___ Recorded information

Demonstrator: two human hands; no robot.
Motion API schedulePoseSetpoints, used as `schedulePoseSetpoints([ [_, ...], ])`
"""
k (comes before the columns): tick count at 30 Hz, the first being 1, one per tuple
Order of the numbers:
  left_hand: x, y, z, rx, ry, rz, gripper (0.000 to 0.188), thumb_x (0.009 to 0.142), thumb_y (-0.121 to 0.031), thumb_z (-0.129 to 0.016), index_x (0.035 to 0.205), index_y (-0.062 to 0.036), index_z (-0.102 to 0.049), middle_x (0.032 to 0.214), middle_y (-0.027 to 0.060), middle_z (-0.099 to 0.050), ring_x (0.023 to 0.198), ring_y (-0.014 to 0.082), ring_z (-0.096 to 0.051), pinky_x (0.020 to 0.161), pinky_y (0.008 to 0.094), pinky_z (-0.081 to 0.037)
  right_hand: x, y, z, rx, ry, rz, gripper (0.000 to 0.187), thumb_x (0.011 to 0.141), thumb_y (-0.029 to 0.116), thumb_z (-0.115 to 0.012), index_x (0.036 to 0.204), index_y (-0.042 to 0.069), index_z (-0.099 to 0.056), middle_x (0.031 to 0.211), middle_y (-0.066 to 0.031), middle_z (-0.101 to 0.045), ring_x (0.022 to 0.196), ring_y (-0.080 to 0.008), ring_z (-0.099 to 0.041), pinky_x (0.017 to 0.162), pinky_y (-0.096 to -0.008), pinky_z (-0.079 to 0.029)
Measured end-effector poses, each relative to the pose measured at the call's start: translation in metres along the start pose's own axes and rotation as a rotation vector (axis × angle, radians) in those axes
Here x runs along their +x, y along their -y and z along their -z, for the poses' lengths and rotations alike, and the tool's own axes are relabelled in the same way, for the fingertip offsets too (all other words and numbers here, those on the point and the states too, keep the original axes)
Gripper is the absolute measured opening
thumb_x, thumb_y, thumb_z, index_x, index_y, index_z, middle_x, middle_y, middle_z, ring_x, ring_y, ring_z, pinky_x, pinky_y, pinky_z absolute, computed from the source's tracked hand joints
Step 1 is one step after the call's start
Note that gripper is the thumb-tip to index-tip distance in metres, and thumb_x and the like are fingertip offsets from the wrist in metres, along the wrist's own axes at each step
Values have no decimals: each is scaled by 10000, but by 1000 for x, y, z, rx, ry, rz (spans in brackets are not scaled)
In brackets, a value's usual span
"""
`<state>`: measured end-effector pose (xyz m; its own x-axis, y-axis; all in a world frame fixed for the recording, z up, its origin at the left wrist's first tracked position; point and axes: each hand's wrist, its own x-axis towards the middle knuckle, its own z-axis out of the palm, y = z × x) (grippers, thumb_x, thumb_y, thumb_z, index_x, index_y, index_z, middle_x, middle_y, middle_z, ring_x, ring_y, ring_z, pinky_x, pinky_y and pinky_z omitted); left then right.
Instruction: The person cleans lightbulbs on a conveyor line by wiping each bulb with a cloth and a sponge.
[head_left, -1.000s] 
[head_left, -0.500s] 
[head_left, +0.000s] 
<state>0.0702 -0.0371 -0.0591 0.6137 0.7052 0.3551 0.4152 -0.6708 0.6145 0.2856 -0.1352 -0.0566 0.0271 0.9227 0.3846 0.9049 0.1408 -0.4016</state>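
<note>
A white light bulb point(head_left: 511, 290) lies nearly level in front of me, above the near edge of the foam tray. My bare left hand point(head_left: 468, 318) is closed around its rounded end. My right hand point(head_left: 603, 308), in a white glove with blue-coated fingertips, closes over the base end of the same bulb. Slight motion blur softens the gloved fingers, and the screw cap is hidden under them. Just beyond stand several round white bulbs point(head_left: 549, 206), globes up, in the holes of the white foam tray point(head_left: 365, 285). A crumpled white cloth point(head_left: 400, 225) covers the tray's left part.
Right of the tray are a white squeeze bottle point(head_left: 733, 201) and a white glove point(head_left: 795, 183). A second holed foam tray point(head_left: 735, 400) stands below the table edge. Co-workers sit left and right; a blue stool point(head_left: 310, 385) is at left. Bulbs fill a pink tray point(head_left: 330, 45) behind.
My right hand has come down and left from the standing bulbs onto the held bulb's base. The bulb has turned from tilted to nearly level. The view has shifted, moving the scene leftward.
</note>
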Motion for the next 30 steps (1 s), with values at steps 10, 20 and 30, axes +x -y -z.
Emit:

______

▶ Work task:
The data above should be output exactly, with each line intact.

▶ Solution to this problem:
Demonstrator: two human hands; no robot.
Motion API schedulePoseSetpoints, used as `schedulePoseSetpoints([ [_, ...], ])`
"""
k (comes before the columns): tick count at 30 Hz, the first being 1, one per tuple
Order of the numbers:
  left_hand: x, y, z, rx, ry, rz, gripper (0.000 to 0.188), thumb_x (0.009 to 0.142), thumb_y (-0.121 to 0.031), thumb_z (-0.129 to 0.016), index_x (0.035 to 0.205), index_y (-0.062 to 0.036), index_z (-0.102 to 0.049), middle_x (0.032 to 0.214), middle_y (-0.027 to 0.060), middle_z (-0.099 to 0.050), ring_x (0.023 to 0.198), ring_y (-0.014 to 0.082), ring_z (-0.096 to 0.051), pinky_x (0.020 to 0.161), pinky_y (0.008 to 0.094), pinky_z (-0.081 to 0.037)
  right_hand: x, y, z, rx, ry, rz, gripper (0.000 to 0.187), thumb_x (0.011 to 0.141), thumb_y (-0.029 to 0.116), thumb_z (-0.115 to 0.012), index_x (0.036 to 0.204), index_y (-0.042 to 0.069), index_z (-0.099 to 0.056), middle_x (0.031 to 0.211), middle_y (-0.066 to 0.031), middle_z (-0.101 to 0.045), ring_x (0.022 to 0.196), ring_y (-0.080 to 0.008), ring_z (-0.099 to 0.041), pinky_x (0.017 to 0.162), pinky_y (-0.096 to -0.008), pinky_z (-0.079 to 0.029)
Measured end-effector poses, each relative to the pose measured at the call's start: translation in metres along the start pose's own axes and rotation as a rotation vector (axis × angle, radians) in those axes
Here x runs along their +x, y along their -y and z along their -z, for the poses' lengths and rotations alike, and the tool's own axes are relabelled in the same way, for the fingertip offsets too (all other words and numbers here, those on the point and the states too, keep the original axes)
Gripper is the absolute measured opening
thumb_x, thumb_y, thumb_z, index_x, index_y, index_z, middle_x, middle_y, middle_z, ring_x, ring_y, ring_z, pinky_x, pinky_y, pinky_z absolute, computed from the source's tracked hand joints
Step 1 is one step after the call's start
Note that gripper is the thumb-tip to index-tip distance in metres, and thumb_x and the like are fingertip offsets from the wrist in metres, along the wrist's own axes at each step
Values have no decimals: each is scaled by 10000, but by 1000 for x, y, z, rx, ry, rz (spans in brackets are not scaled)
In brackets, a value's usual span
"""
`<state>`: measured end-effector pose (xyz m; its own x-axis, y-axis; all in a world frame fixed for the recording, z up, its origin at the left wrist's first tracked position; point and axes: each hand's wrist, its own x-axis towards the middle knuckle, its own z-axis out of the palm, y = z × x) (grippers, thumb_x, thumb_y, thumb_z, index_x, index_y, index_z, middle_x, middle_y, middle_z, ring_x, ring_y, ring_z, pinky_x, pinky_y and pinky_z omitted); left then right.
Instruction: The person cleans lightbulbs on a conveyor line by wiping each bulb with a cloth and a sponge.
[head_left, -1.000s] 
[head_left, -0.500s] 
[head_left, +0.000s] 
<state>0.0702 -0.0371 -0.0591 0.6137 0.7052 0.3551 0.4152 -0.6708 0.6145 0.2856 -0.1352 -0.0566 0.0271 0.9227 0.3846 0.9049 0.1408 -0.4016</state>
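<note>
A white light bulb point(head_left: 511, 290) lies nearly level in front of me, above the near edge of the foam tray. My bare left hand point(head_left: 468, 318) is closed around its rounded end. My right hand point(head_left: 603, 308), in a white glove with blue-coated fingertips, closes over the base end of the same bulb. Slight motion blur softens the gloved fingers, and the screw cap is hidden under them. Just beyond stand several round white bulbs point(head_left: 549, 206), globes up, in the holes of the white foam tray point(head_left: 365, 285). A crumpled white cloth point(head_left: 400, 225) covers the tray's left part.
Right of the tray are a white squeeze bottle point(head_left: 733, 201) and a white glove point(head_left: 795, 183). A second holed foam tray point(head_left: 735, 400) stands below the table edge. Co-workers sit left and right; a blue stool point(head_left: 310, 385) is at left. Bulbs fill a pink tray point(head_left: 330, 45) behind.
My right hand has come down and left from the standing bulbs onto the held bulb's base. The bulb has turned from tilted to nearly level. The view has shifted, moving the scene leftward.
</note>
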Motion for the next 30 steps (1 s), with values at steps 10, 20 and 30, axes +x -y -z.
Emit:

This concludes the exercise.